Krzystyniak uważa, że na papierze Polonia jest mocniejsza od Włókniarza. - Pod względem personalnym Polonia wydaje się być zespołem mocniejszym od nas. W ubiegłym roku bydgoszczanie zajęli czwarte miejsce w lidze, mimo że nie dysponowali aż tak mocnym składem jak w tym roku. Włókniarz zakończył miniony sezon z brązowym medalem, ale nie muszę chyba nikomu przypominać jak bardzo zmienił się skład naszej drużyny. Dla nas od początku sezonu jasnym było, że celem jest utrzymanie w gronie najlepszych drużyn.

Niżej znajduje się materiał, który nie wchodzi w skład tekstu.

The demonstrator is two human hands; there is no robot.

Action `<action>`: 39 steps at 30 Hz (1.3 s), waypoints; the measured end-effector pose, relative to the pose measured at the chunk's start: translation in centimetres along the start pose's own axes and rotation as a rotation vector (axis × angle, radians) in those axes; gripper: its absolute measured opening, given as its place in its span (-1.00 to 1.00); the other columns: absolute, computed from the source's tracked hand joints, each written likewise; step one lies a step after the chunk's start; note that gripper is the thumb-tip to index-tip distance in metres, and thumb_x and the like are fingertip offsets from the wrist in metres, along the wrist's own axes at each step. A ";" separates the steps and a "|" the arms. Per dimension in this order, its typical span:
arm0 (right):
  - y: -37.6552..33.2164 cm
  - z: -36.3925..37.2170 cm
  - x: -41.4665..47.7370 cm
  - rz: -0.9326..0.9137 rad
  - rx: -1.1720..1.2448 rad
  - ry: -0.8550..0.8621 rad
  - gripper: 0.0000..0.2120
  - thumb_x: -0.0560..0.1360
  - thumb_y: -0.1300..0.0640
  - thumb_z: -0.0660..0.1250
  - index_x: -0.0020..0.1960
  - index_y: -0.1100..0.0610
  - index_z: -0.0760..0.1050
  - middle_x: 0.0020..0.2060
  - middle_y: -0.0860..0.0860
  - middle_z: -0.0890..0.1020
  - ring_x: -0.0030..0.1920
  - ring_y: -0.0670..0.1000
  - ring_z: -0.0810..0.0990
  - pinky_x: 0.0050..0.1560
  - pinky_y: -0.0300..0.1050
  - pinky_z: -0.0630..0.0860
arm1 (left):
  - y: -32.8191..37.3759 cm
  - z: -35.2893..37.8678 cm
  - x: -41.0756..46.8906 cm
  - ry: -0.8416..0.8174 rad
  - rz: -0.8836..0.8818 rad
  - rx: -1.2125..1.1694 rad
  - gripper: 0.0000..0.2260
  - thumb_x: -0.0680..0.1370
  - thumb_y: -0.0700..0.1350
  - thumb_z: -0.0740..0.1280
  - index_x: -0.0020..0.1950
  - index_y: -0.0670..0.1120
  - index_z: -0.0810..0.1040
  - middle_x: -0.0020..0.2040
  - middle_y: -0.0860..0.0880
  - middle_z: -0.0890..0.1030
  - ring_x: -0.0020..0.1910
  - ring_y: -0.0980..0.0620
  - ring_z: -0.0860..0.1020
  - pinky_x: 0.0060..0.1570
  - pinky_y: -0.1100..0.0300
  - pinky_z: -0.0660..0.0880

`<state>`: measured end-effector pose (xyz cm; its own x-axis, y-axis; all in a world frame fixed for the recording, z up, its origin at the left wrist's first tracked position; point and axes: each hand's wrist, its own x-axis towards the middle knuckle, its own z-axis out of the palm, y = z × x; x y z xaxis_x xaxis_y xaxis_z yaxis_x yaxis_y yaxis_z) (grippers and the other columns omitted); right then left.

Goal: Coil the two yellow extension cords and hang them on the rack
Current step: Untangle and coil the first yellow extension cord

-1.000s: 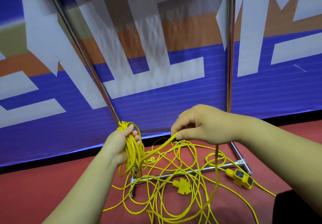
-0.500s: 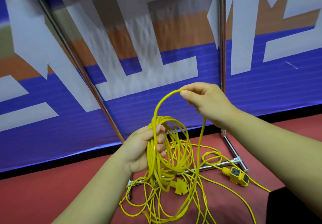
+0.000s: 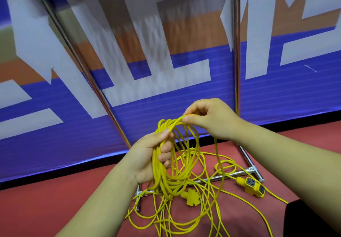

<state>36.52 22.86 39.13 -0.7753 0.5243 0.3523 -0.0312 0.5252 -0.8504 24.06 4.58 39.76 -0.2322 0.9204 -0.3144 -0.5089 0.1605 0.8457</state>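
Observation:
My left hand (image 3: 147, 155) grips a bundle of yellow cord loops (image 3: 177, 174) that hang down in front of the rack. My right hand (image 3: 208, 117) pinches a strand of the same yellow cord just above the bundle, laying it against the top of the loops. The loose remainder of the yellow cords (image 3: 184, 220) lies tangled on the red floor. A yellow socket block (image 3: 252, 186) and a yellow plug (image 3: 191, 197) lie among the tangle. The metal rack's uprights (image 3: 236, 52) rise behind my hands.
The rack's base bar (image 3: 217, 177) lies on the red floor under the tangle, with a second slanted pole (image 3: 79, 59) at left. A blue, white and orange banner wall (image 3: 295, 93) stands close behind. A dark object (image 3: 302, 218) shows at the lower right.
My right hand has come down from its raised loop and brought the strand onto the top of the bundle. The bundle in my left hand has gained a loop.

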 end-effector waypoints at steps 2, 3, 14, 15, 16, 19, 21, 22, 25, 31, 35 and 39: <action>-0.1 0.0 0.0 0.016 0.028 0.015 -0.85 0.39 0.00 0.57 -0.16 0.05 0.66 -0.32 -0.01 0.69 -0.31 -0.06 0.61 -0.17 -0.01 0.55 | -0.1 -0.2 -0.1 -0.066 -0.023 0.033 -0.66 0.32 -0.03 0.62 -0.06 -0.10 0.55 -0.47 0.02 0.37 -0.60 0.13 0.34 -0.52 0.24 0.43; -0.2 0.0 0.1 0.016 0.032 0.021 -0.84 0.37 0.00 0.58 -0.17 0.05 0.65 -0.32 -0.01 0.69 -0.31 -0.09 0.61 -0.16 -0.02 0.56 | -0.1 -0.2 -0.2 -0.092 -0.035 0.054 -0.68 0.32 -0.05 0.62 -0.07 -0.10 0.56 -0.48 0.02 0.36 -0.61 0.13 0.34 -0.52 0.24 0.43; 0.5 -3.0 -0.3 0.025 -0.041 -0.249 -0.87 0.48 0.24 0.48 -0.02 0.06 0.64 -0.18 0.03 0.69 -0.19 -0.08 0.61 -0.04 -0.06 0.57 | 1.1 -1.2 -1.3 -0.047 0.132 0.089 -0.59 0.19 -0.02 0.69 -0.16 -0.10 0.54 -0.39 -0.03 0.49 -0.56 0.09 0.43 -0.48 0.18 0.52; 0.6 -2.9 -0.4 0.027 -0.058 -0.262 -0.86 0.47 0.25 0.49 -0.01 0.06 0.63 -0.18 0.03 0.68 -0.20 -0.10 0.60 -0.04 -0.05 0.57 | 1.0 -1.3 -1.3 -0.039 0.143 0.072 -0.56 0.18 -0.03 0.70 -0.13 -0.11 0.54 -0.37 -0.04 0.50 -0.55 0.08 0.45 -0.47 0.18 0.53; 0.6 -2.6 -0.5 0.033 -0.078 -0.277 -0.85 0.47 0.25 0.49 -0.01 0.07 0.62 -0.18 0.04 0.68 -0.21 -0.10 0.60 -0.04 -0.04 0.57 | 1.0 -1.4 -1.2 -0.035 0.153 0.048 -0.53 0.19 -0.04 0.69 -0.10 -0.11 0.52 -0.38 -0.03 0.49 -0.55 0.08 0.45 -0.47 0.18 0.53; 0.5 -2.1 -0.8 0.032 -0.163 -0.306 -0.84 0.47 0.20 0.51 -0.03 0.06 0.56 -0.21 0.02 0.69 -0.24 -0.11 0.61 -0.09 -0.10 0.57 | 0.9 -1.0 -1.0 -0.009 0.195 -0.015 -0.64 0.36 -0.07 0.60 -0.05 -0.11 0.46 -0.43 0.02 0.40 -0.58 0.15 0.36 -0.51 0.23 0.46; 0.3 -1.8 -0.8 0.052 -0.107 -0.244 -0.84 0.46 0.21 0.52 -0.06 0.09 0.54 -0.26 0.03 0.70 -0.25 -0.02 0.64 -0.11 -0.07 0.57 | 0.6 -0.7 -0.7 0.078 0.224 0.051 -0.79 0.47 -0.11 0.47 -0.06 -0.11 0.46 -0.48 0.03 0.33 -0.61 0.16 0.29 -0.56 0.26 0.39; 0.1 -1.5 -0.8 0.074 -0.027 -0.191 -0.83 0.45 0.23 0.52 -0.06 0.13 0.54 -0.28 0.06 0.70 -0.28 0.01 0.63 -0.13 -0.03 0.58 | 0.2 -0.5 -0.5 0.127 0.234 0.114 -0.80 0.46 -0.13 0.46 -0.03 -0.14 0.49 -0.50 0.02 0.31 -0.62 0.15 0.28 -0.57 0.26 0.37; -0.9 -0.4 -0.7 0.142 0.242 -0.044 -0.84 0.44 0.29 0.51 -0.04 0.19 0.55 -0.30 0.12 0.65 -0.28 0.00 0.59 -0.18 -0.07 0.57 | -1.5 -0.2 0.4 0.228 0.215 0.267 -0.67 0.42 -0.17 0.51 0.13 -0.22 0.56 -0.50 -0.02 0.31 -0.61 0.11 0.27 -0.54 0.25 0.35; -2.2 1.5 -0.7 0.178 0.421 0.032 -0.87 0.47 0.31 0.47 -0.04 0.12 0.64 -0.30 0.02 0.67 -0.22 0.01 0.65 -0.16 -0.06 0.61 | -4.3 0.7 2.3 0.227 0.085 0.381 -0.86 0.53 -0.20 0.44 0.06 -0.18 0.60 -0.44 -0.08 0.42 -0.60 0.10 0.30 -0.54 0.24 0.38; -2.5 1.5 -0.6 0.166 0.432 0.100 -0.91 0.46 0.28 0.49 -0.09 0.12 0.65 -0.27 0.14 0.70 -0.22 0.03 0.65 -0.20 -0.04 0.59 | -4.5 1.6 2.6 0.122 0.088 0.468 -0.89 0.57 -0.17 0.40 -0.09 -0.20 0.58 -0.41 -0.11 0.48 -0.62 0.10 0.31 -0.53 0.23 0.41; -2.2 -0.1 -0.8 0.082 0.371 0.155 -0.97 0.49 0.16 0.47 -0.10 0.11 0.63 -0.20 0.11 0.68 -0.20 -0.01 0.61 -0.09 0.03 0.62 | -2.2 1.3 1.7 0.147 0.172 0.365 -0.80 0.52 -0.14 0.45 -0.09 -0.25 0.53 -0.41 -0.13 0.44 -0.64 0.12 0.30 -0.56 0.25 0.39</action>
<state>37.33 21.35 40.75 -0.6813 0.6640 0.3080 -0.2209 0.2146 -0.9514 25.84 6.28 37.96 -0.4172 0.8886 -0.1909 -0.1314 0.1489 0.9801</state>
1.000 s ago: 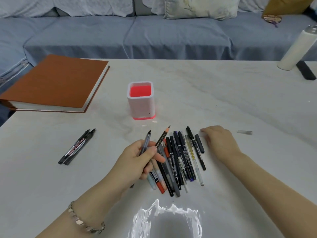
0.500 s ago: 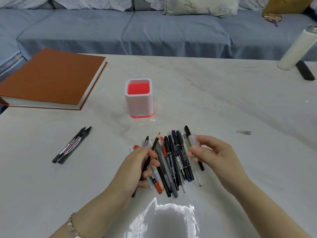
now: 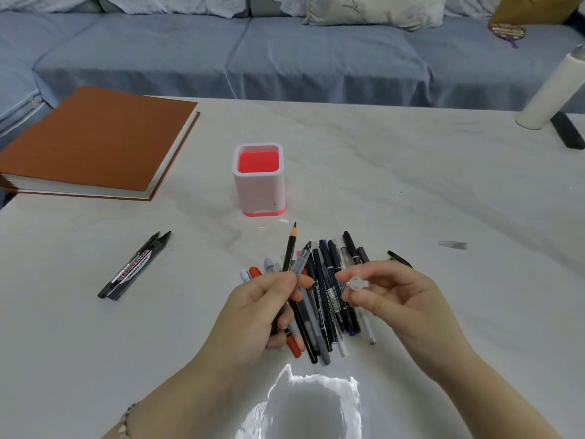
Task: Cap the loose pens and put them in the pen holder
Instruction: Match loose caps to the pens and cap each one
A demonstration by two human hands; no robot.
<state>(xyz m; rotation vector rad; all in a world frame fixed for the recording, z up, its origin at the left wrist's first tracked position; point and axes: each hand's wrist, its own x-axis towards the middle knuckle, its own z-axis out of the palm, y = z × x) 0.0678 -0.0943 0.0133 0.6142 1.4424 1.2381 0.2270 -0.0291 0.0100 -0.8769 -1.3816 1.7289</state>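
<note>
Two hands on the capping step: left hand [image 3: 253,312] pinches an uncapped clear pen [image 3: 299,264], nib up, & right hand [image 3: 395,302] pinches a clear cap [image 3: 357,284] just right of that grip. Next, I'd say: line cap w/ nib, push on; pen holder [image 3: 258,191] stands well beyond both grips.

One label is partly readable. A black marker [image 3: 134,266] lies on the table [image 3: 411,185], to the left of the pen holder [image 3: 258,182]. White capitals edged in red run along its barrel and appear to say "WHITEBOARD". The smaller print beside that word is too fine to read. The dark pens [image 3: 329,299] piled in front of the pen holder carry white lettering, also illegible.
</note>
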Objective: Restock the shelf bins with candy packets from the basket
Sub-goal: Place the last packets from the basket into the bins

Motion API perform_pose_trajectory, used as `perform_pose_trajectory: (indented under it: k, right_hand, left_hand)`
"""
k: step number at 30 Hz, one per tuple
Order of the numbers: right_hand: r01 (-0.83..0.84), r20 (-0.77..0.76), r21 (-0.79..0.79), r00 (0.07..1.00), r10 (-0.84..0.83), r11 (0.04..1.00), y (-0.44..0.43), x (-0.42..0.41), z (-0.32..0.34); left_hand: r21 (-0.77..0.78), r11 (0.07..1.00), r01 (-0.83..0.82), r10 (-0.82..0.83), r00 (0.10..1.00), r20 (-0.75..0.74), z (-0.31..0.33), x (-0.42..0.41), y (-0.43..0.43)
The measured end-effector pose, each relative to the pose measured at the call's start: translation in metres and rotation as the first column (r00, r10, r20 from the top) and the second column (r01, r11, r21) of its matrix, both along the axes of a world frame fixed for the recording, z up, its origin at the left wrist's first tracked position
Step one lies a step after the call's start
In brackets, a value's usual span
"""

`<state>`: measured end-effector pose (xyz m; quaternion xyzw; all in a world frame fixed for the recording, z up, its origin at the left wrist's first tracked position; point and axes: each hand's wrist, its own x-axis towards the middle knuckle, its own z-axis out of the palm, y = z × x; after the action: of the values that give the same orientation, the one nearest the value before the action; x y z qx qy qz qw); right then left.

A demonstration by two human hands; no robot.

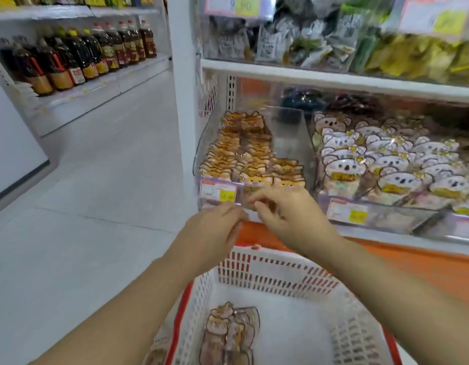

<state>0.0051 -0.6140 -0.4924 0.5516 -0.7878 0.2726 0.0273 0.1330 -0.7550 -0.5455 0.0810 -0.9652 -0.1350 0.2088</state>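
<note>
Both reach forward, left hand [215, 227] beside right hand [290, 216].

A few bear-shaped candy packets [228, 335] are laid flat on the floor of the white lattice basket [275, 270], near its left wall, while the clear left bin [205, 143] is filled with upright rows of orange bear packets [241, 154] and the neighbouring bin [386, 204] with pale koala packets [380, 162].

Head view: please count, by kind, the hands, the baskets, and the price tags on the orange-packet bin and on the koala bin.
Hands: 2, left hand, right hand
Basket: 1
Price tags: 2, orange-packet bin's tag, koala bin's tag
Total: 5
</note>
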Motion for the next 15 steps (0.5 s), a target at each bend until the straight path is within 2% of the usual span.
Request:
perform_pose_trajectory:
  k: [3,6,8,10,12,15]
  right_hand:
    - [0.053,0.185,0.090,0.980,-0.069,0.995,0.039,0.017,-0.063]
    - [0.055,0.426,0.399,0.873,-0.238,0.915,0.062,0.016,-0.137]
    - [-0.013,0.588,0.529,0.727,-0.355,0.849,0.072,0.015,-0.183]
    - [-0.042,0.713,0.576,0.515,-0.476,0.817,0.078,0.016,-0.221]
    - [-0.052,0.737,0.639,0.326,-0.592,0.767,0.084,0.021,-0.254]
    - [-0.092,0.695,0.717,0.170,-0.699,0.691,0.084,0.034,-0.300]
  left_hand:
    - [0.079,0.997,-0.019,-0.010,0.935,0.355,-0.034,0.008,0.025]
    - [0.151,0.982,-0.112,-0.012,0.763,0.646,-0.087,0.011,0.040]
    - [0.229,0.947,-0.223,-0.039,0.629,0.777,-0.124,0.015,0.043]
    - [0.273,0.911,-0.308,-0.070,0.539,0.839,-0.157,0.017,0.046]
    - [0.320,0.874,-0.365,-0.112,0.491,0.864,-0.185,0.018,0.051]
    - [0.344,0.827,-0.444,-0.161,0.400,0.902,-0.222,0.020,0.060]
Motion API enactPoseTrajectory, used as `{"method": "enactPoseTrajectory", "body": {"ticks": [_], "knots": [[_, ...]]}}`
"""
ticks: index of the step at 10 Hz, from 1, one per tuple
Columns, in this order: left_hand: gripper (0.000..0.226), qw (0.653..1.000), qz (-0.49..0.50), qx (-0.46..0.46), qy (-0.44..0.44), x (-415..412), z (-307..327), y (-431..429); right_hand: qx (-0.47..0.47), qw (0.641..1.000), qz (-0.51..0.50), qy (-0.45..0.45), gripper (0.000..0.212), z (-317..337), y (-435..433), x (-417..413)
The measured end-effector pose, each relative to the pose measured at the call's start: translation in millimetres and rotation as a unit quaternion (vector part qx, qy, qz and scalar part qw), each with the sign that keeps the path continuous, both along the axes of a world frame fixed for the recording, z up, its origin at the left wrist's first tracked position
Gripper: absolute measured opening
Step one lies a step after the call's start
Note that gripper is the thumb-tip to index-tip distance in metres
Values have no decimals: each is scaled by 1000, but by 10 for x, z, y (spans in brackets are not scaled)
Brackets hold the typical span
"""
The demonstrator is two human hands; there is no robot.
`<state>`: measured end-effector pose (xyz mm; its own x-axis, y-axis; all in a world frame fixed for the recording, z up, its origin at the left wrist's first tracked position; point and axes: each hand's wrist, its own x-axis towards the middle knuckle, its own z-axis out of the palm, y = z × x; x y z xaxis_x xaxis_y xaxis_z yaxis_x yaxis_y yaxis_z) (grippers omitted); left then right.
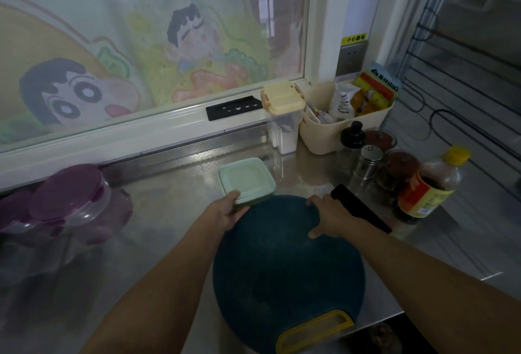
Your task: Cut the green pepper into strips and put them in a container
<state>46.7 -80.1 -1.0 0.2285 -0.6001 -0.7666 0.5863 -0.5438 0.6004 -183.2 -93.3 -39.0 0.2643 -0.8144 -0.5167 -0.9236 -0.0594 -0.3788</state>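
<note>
No green pepper is seen anywhere in view. The container point(247, 179), pale green with its lid on, sits on the steel desk point(169, 207) just behind the far-left edge of the cutting board point(287, 272). Its near-left corner is gripped by the left hand point(225, 214), thumb on the lid, fingers wrapped under the side. The right hand point(332, 219) is laid on the far edge of the board, fingers curled over the rim and thumb pressed on the top face; nothing else is grasped by it.

The board is round, dark teal, bare, with a yellow handle loop point(315, 331) at the near edge, overhanging the desk front. A black knife-like object point(361, 208) lies just right of the right hand, partly hidden by it; blade or sheath cannot be told.

Right of that: a soy-sauce-type bottle point(431, 184) with yellow cap, a metal-topped shaker point(369, 160), a black-capped bottle point(351, 135), two dark-red-lidded jars point(400, 166). Behind them, a cream basket point(318, 133) of packets and a clear canister with a cream clip lid point(282, 100) are set against the window sill.

At far left, clear jars with purple lids point(70, 195) are stacked. The window behind is covered by a cartoon-print curtain point(127, 43).
</note>
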Motion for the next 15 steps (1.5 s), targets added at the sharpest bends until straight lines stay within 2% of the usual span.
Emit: {"method": "enactPoseTrajectory", "body": {"ticks": [1, 6, 9, 11, 12, 13, 14, 15], "knots": [[39, 1000, 29, 4, -2, -26, -86, -217, -1, 1000, 5, 20, 94, 7, -33, 20], [39, 999, 20, -31, 2, 66, -7, -930, -50, 996, 32, 63, 90, -34, 27, 37], [42, 995, 6, -61, 81, 115, 90, -984, -54, 995, 28, 83, 90, 33, 75, 122], [47, 977, 94, -92, 166, 80, 143, -934, -82, 989, 49, 114, 78, 56, 170, 143], [51, 979, 86, -97, 156, 77, 138, -890, -66, 993, 38, 94, 80, 53, 130, 127], [48, 983, 55, -83, 155, 69, 238, -795, -39, 995, 40, 87, 79, 90, 100, 110], [43, 991, -37, -59, 112, 26, 401, -671, 2, 993, 50, 103, 72, 217, 54, 114], [23, 990, -127, -66, 23, -64, 612, -472, 41, 994, 46, 92, 56, 338, -56, 133]]}}
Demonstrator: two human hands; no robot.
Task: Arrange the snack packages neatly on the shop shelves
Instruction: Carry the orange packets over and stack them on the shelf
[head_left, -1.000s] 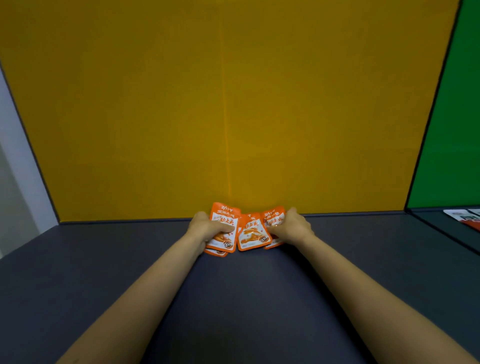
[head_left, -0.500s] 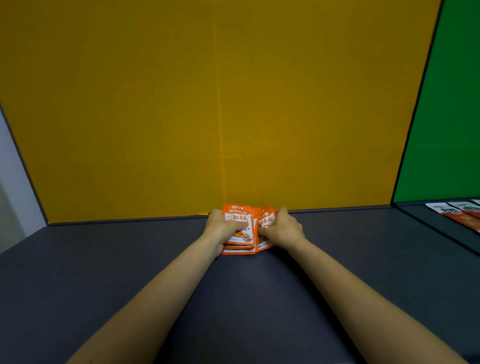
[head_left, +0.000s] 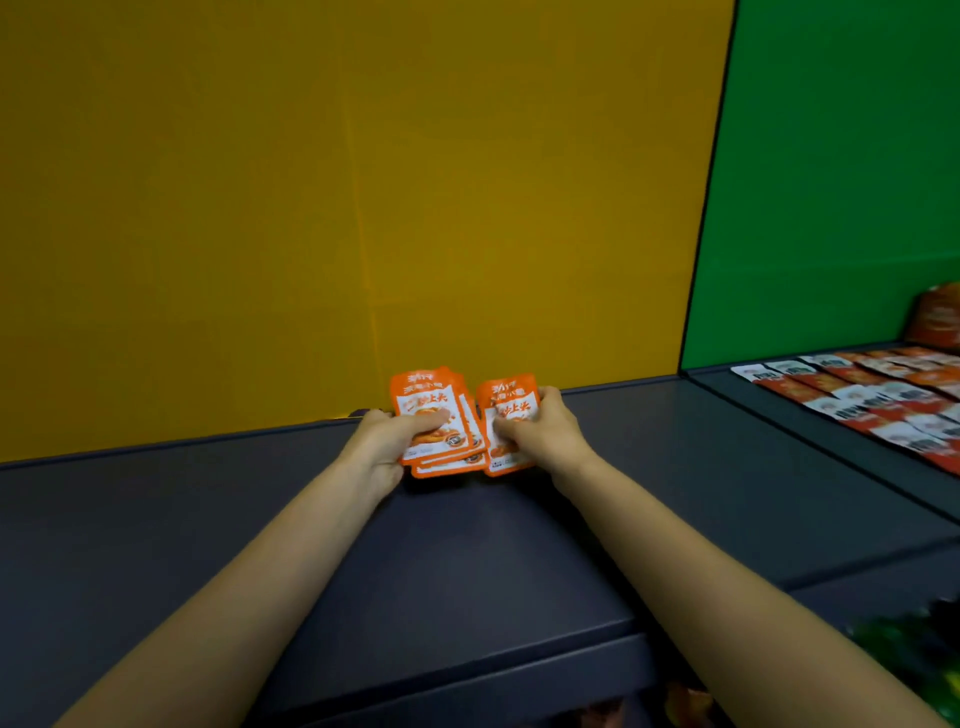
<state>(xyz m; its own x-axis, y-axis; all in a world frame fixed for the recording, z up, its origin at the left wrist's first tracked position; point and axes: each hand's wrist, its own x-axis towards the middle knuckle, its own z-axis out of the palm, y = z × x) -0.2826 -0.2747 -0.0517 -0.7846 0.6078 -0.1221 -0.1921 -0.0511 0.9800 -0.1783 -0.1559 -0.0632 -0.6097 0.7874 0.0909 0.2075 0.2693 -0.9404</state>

Uważam, że mój zespół nie stoi na straconej pozycji w rywalizacji z bydgoszczanami.
Trener Włókniarza zapewnia, że jego zespół przystąpi do decydujących pojedynków ze swoim liderem - Rune Holtą. - W tych spotkaniach na pewno pojedzie Rune Holta, który już dziś ostro się do nich przygotowuje.